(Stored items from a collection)

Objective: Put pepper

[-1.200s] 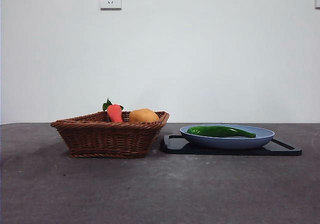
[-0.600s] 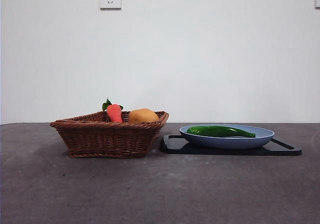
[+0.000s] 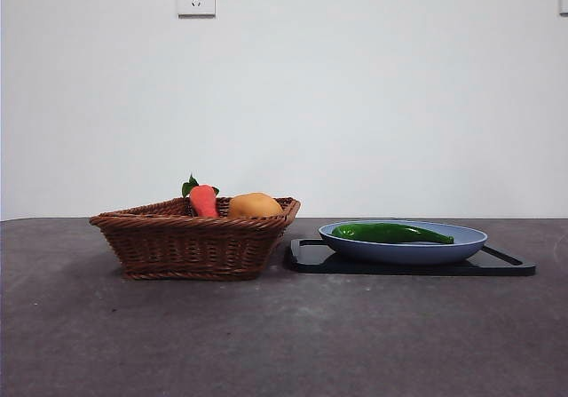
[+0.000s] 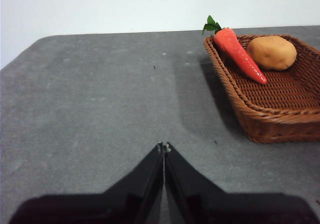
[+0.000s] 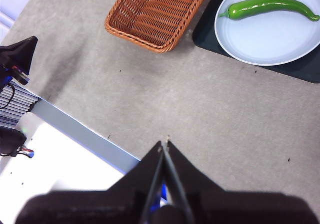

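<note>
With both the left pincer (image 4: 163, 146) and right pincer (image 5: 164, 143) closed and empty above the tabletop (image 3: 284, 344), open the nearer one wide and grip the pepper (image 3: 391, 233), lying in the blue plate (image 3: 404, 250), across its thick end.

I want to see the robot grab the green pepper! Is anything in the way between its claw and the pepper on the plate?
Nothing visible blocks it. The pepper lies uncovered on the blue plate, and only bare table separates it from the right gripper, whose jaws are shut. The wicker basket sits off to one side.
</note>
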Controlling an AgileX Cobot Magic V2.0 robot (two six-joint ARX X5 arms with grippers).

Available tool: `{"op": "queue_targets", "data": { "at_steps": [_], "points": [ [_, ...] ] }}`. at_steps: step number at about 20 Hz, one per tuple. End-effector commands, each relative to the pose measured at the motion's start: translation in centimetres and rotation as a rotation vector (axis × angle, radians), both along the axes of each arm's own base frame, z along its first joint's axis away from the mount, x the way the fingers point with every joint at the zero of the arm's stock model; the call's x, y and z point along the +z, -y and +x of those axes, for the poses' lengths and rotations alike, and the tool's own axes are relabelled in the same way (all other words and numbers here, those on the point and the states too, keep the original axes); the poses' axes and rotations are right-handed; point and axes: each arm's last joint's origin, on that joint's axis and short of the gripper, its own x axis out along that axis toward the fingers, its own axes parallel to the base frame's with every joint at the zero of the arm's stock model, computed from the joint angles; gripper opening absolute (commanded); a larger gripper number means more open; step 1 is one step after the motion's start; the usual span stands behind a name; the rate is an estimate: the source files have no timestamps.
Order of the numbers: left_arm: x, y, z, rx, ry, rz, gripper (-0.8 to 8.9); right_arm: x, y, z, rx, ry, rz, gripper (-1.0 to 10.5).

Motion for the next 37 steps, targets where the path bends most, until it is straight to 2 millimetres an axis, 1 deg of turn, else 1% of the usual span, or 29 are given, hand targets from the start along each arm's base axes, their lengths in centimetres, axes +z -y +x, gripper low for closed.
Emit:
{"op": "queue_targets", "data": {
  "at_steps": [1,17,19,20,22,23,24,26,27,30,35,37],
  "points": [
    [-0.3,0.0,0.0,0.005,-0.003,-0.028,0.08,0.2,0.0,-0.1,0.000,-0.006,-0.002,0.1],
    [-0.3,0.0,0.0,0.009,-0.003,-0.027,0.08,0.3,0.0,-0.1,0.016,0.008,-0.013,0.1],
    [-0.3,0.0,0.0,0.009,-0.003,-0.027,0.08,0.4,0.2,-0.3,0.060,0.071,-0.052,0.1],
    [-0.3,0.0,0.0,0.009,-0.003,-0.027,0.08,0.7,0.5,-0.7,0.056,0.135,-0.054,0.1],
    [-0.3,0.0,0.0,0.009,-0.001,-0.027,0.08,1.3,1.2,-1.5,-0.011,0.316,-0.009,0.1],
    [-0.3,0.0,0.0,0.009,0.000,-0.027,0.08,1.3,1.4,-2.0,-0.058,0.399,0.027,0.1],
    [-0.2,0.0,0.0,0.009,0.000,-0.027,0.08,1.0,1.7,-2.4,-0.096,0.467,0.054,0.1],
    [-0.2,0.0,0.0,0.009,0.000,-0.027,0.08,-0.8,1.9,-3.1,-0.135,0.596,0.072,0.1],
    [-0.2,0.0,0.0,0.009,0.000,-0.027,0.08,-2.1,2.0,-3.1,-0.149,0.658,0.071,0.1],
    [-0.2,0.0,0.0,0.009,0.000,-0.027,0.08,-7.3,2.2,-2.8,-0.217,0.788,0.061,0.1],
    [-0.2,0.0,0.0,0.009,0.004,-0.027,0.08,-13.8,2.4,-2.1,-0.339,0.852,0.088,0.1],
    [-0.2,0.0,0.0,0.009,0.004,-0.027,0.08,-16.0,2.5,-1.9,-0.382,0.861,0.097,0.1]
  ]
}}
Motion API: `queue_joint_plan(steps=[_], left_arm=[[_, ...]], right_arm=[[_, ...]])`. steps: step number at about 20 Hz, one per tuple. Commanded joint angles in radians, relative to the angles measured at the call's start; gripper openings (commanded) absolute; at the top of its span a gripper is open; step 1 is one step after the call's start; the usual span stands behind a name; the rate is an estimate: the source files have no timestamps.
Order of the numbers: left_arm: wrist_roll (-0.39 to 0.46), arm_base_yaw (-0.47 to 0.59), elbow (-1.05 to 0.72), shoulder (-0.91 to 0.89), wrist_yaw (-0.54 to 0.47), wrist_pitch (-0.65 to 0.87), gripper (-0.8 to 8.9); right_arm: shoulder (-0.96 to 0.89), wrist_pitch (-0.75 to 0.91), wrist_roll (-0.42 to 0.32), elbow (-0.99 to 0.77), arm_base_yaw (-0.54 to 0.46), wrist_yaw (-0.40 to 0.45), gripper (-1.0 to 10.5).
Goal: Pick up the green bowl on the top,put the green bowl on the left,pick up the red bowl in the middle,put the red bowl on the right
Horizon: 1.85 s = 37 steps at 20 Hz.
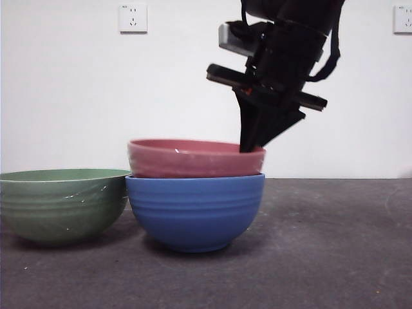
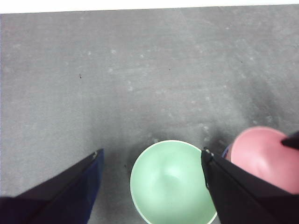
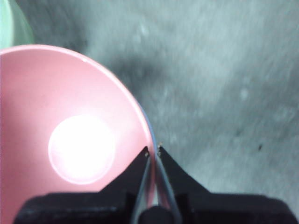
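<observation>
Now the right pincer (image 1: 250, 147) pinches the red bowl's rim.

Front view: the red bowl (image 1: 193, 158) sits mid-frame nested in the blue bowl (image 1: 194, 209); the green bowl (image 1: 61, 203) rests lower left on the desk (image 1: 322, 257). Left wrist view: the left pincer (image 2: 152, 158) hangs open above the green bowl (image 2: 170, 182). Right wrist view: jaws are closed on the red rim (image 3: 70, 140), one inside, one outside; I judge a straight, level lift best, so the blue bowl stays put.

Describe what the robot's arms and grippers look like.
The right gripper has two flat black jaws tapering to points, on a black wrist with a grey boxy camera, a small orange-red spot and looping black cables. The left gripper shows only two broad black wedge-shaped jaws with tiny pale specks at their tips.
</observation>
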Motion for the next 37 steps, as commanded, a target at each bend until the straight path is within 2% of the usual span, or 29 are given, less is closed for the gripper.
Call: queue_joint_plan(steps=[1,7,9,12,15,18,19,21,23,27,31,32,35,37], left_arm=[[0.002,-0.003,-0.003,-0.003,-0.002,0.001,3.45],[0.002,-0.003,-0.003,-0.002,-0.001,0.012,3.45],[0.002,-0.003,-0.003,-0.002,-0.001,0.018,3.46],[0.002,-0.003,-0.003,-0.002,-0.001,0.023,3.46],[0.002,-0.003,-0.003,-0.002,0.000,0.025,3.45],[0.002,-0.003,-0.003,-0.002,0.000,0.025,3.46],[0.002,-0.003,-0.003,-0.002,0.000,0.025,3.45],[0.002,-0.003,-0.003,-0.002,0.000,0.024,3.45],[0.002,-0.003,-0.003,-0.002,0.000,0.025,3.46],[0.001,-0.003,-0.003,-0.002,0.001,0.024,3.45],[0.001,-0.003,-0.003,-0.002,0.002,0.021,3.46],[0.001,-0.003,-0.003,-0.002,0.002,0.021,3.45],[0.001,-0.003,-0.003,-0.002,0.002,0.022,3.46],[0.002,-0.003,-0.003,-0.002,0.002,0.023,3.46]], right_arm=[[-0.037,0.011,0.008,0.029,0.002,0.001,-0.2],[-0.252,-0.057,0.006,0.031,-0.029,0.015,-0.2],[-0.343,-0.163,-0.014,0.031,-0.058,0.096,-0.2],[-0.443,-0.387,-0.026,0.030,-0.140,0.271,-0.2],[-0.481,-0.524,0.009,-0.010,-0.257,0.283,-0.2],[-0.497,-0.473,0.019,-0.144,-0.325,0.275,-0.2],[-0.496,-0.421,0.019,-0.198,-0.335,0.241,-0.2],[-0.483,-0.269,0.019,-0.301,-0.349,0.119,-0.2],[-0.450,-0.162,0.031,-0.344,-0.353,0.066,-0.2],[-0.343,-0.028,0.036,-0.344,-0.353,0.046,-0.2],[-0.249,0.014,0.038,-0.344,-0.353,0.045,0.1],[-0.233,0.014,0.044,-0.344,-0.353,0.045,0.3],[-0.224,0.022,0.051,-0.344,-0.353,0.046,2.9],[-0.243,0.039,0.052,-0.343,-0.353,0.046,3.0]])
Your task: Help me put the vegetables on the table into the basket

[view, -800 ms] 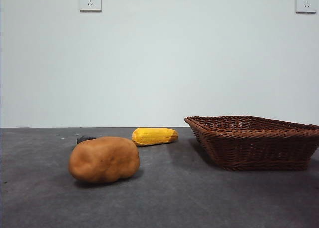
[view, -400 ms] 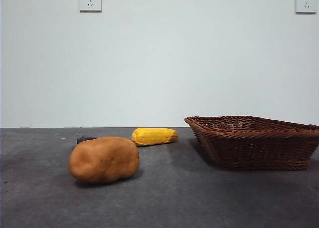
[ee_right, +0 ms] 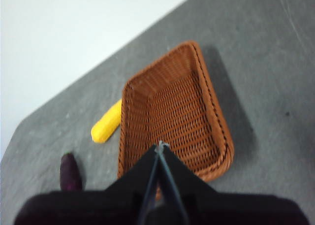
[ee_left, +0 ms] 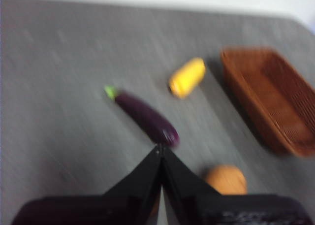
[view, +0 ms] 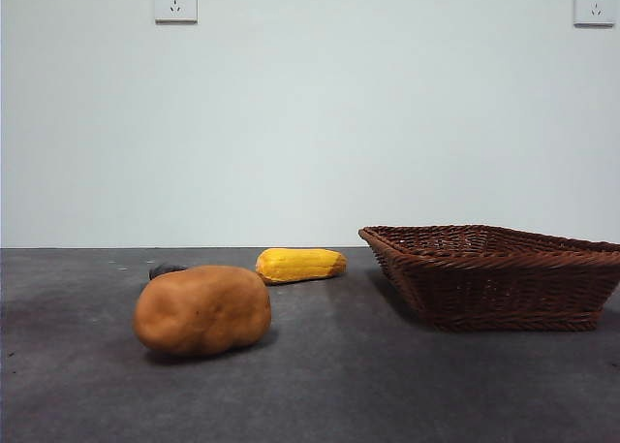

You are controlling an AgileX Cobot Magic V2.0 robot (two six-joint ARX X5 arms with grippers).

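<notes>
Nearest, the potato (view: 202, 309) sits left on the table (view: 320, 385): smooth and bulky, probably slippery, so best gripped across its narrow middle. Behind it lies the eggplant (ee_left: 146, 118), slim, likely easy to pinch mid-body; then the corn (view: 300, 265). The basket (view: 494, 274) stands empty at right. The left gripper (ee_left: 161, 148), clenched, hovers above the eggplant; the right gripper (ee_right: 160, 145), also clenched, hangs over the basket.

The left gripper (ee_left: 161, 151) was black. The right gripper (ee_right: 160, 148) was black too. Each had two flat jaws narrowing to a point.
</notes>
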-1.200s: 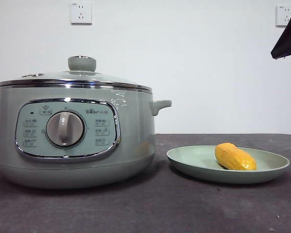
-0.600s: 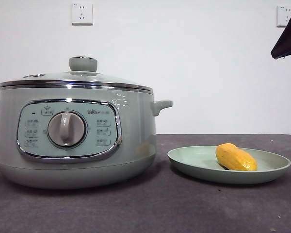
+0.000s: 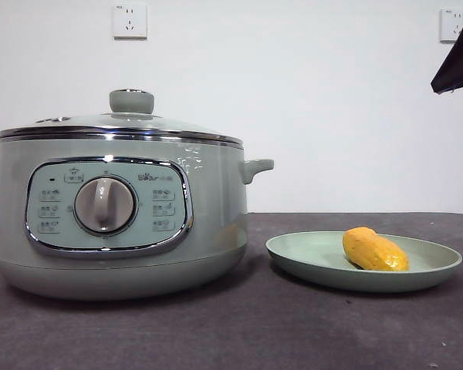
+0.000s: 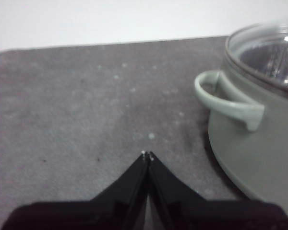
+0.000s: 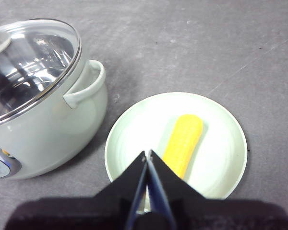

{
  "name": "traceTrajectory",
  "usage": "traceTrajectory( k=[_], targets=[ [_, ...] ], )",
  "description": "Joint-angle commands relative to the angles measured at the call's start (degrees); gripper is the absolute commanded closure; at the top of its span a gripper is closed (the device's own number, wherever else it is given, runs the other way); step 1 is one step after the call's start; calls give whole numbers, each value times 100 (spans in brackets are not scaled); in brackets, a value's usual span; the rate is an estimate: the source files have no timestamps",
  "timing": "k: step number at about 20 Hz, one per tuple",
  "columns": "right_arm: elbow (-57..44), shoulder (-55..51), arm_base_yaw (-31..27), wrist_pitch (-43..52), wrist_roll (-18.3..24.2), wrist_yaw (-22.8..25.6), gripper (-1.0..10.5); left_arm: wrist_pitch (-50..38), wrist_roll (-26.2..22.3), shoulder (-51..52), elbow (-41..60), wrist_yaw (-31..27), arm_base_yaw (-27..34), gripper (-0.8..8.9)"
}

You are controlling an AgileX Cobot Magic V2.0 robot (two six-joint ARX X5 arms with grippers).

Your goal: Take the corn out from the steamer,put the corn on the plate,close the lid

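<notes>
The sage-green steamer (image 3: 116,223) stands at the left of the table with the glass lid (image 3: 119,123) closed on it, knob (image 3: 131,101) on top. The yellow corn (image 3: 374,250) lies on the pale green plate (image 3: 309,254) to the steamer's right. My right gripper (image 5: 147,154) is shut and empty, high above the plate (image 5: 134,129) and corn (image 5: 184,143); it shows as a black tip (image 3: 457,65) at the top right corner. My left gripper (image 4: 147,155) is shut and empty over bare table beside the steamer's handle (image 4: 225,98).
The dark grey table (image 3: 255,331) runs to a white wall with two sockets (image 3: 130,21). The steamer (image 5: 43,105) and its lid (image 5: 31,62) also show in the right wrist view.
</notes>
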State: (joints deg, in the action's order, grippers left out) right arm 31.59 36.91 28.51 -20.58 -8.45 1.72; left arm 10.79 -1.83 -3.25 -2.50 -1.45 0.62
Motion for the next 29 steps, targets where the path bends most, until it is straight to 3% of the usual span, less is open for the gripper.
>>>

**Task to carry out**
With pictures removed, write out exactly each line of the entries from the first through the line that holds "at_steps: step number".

**Response to the task**
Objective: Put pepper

[-1.200s] 
[-0.600s] 
[+0.000s] 
[+0.000s] 
[+0.000s] 

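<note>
With both the left pincer (image 4: 163, 146) and right pincer (image 5: 164, 143) closed and empty above the tabletop (image 3: 284, 344), open the nearer one wide and grip the pepper (image 3: 391, 233), lying in the blue plate (image 3: 404, 250), across its thick end.

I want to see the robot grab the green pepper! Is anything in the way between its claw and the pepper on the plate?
Nothing visible blocks it. The pepper lies uncovered on the blue plate, and only bare table separates it from the right gripper, whose jaws are shut. The wicker basket sits off to one side.
</note>
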Controlling an AgileX Cobot Magic V2.0 robot (two six-joint ARX X5 arms with grippers).

Available tool: `{"op": "queue_targets", "data": { "at_steps": [_], "points": [ [_, ...] ] }}`. at_steps: step number at about 20 Hz, one per tuple. End-effector commands, each relative to the pose measured at the motion's start: translation in centimetres and rotation as a rotation vector (axis × angle, radians), both along the axes of each arm's own base frame, z along its first joint's axis away from the mount, x the way the fingers point with every joint at the zero of the arm's stock model; the call's x, y and z point along the +z, -y and +x of those axes, for the poses' lengths and rotations alike, and the tool's own axes are relabelled in the same way (all other words and numbers here, those on the point and the states too, keep the original axes); the poses' axes and rotations are right-handed; point and axes: each arm's last joint's origin, on that joint's axis and short of the gripper, its own x axis out along that axis toward the fingers, its own axes parallel to the base frame's with every joint at the zero of the arm's stock model, computed from the joint angles; gripper opening absolute (commanded); a larger gripper number means more open; step 1 is one step after the motion's start; the usual span stands behind a name; the rate is an estimate: the source files have no timestamps.

The exercise was answered in full.